-------- Input data --------
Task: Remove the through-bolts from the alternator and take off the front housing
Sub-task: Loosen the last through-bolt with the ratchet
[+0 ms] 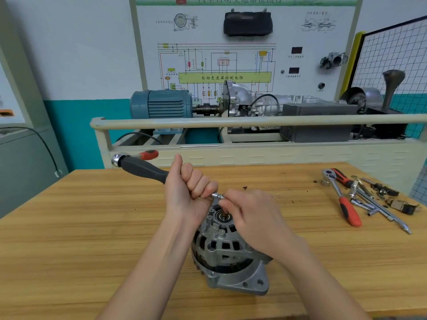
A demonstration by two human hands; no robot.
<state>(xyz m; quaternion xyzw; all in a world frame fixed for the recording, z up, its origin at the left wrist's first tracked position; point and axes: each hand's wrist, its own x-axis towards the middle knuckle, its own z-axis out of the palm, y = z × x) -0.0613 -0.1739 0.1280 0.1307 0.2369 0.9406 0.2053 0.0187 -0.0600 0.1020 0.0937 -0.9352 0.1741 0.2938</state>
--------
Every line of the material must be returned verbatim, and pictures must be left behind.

Written response:
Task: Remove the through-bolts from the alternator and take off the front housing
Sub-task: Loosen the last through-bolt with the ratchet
[+0 ms] 
A demonstration by two human hands; no robot.
<state>(xyz m; quaternion xyzw; all in a world frame fixed for the recording, z up, its origin at the left wrist's first tracked position; point and axes: each hand's wrist, its own x-axis towards the middle knuckle, its own z-axis out of the palm, y = z × x) -0.0613 -0.1739 0.1280 0.1307 0.2369 0.9406 0.2053 0.0187 -0.0600 0.1020 0.0937 -0.9352 0.1741 0.2938</state>

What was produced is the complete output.